[Date Prev][Date Next][Thread Prev][Thread Next][Date Index][Thread Index]
Re: A possible way for CC Mode to resolve its sluggishness
From: |
Alan Mackenzie |
Subject: |
Re: A possible way for CC Mode to resolve its sluggishness |
Date: |
Sat, 27 Apr 2019 13:57:25 +0000 |
User-agent: |
Mutt/1.10.1 (2018-07-13) |
Hello, Stefan.
On Fri, Apr 26, 2019 at 22:10:23 -0400, Stefan Monnier wrote:
> > The problem is that CC Mode's before/after-change-functions are very
> > general, and scan the buffer looking for situations which only arise
> > sporadically. Things like an open string getting closed, or a >
> > being inserted which needs to be checked for a template delimiter.
> > However, these expensive checks are performed for _every_ buffer
> > change. Even doing something like inserting a letter or a digit
> > causes the full range of tests to be performed. This is not good.
> Part of the problem is that CC-mode is very eager in its management of
> syntax information: the `syntax-table` text-properties are always kept
> up-to-date over the whole buffer right after every single change.
That is not part of the problem. That is part of the challenge.
> Modes using syntax-propertize work more lazily:
> before-change-functions only marks that some change occurred at
> position POS and the syntax-table properties after that position are
> only updated afterward on-demand.
Yes, but it is somewhat unclear whether, how, and when modes using
syntax-propertize can update syntax-table properties on positions
_before_ a change. This is a prime reason for CC Mode not using this
strategy.
> CC-mode tries to make up for it by being more clever about which parts
> of the buffer after position POS actually need to be updated, but when
> there are several consecutive changes, the extra work performed
> between each one of those changes add up quickly.
My proposal is to reduce this amount of work when it's not needed.
> [ Of course, there are cases where the approach used in
> syntax-propertize loses big time. E.g. if you have a loop that first
> modifies a char near point-min, then asks for the syntax-table
> properties near point-max, and then repeats... performance will suck.
> But luckily I haven't yet seen a real-world use case where
> this occurs. ]
> Maybe another part of the problem is that CC-mode tries to do more than
> most other major modes: e.g. the highlighting of unclosed strings.
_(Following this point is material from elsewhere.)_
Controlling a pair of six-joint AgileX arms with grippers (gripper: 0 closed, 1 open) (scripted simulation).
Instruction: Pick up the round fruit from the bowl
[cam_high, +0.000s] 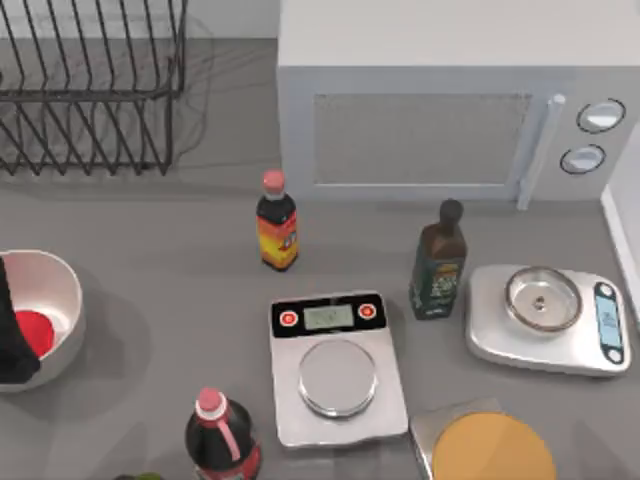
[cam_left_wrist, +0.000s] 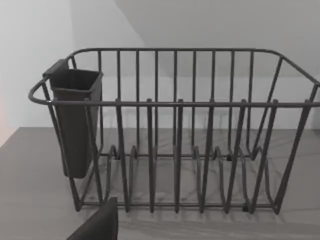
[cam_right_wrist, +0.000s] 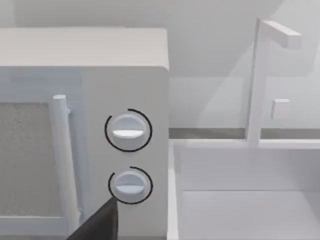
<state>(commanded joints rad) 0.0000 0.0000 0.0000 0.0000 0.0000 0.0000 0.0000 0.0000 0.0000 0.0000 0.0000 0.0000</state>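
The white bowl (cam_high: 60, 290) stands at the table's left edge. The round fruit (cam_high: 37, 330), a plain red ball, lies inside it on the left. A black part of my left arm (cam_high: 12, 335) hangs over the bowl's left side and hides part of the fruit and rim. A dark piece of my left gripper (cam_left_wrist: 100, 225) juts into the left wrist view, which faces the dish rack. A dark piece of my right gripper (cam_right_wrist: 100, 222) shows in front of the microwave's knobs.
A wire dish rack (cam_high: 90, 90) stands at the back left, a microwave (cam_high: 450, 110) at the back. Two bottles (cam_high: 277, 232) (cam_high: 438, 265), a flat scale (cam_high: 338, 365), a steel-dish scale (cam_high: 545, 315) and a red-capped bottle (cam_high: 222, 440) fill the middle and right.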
> For plain single-line strings this can be fairly cheap, but for
> multiline strings, keeping this information constantly up-to-date over
> the whole buffer can be costly.
CC Mode is successful in this regard. The highlighting with
warning-face of unclosed string openers is a useful feature which other
modes could emulate.
I think I suggested a little while ago that this could be done in
syntactic analysis and font-lock. We have a syntax flag saying "this
character (LF) terminates a style b comment", we could equally well have
a flag saying it terminates a string. Then font-lock could examine the
string terminator, and use string-face or warning-face on the opener
depending on the terminating character.
But that's a digression from the topic of this thread.
> Most other major modes just let the font-lock-string-face bleeds further
> than the user intended, which requires much less work and works well
> enough for all other syntactic elements (CC-mode doesn't highlight
> unclosed parens, or mismatched parens, or `do` with missing `while`,
> ...). When needed these many different kinds of errors are detected and
> shown to the user via things like flymake or LSP instead, which work
> much more lazily w.r.t buffer changes, so they don't need to same kind
> of engineering efforts to make them fast enough.
> > Thoughts?
> Not sure whether you intend this to be just a change to CC-mode (it does
> sound like it can all be implemented in Elisp) or you intend for some
> change at the C level.
At the Lisp level. I hadn't even considered any C enhancements.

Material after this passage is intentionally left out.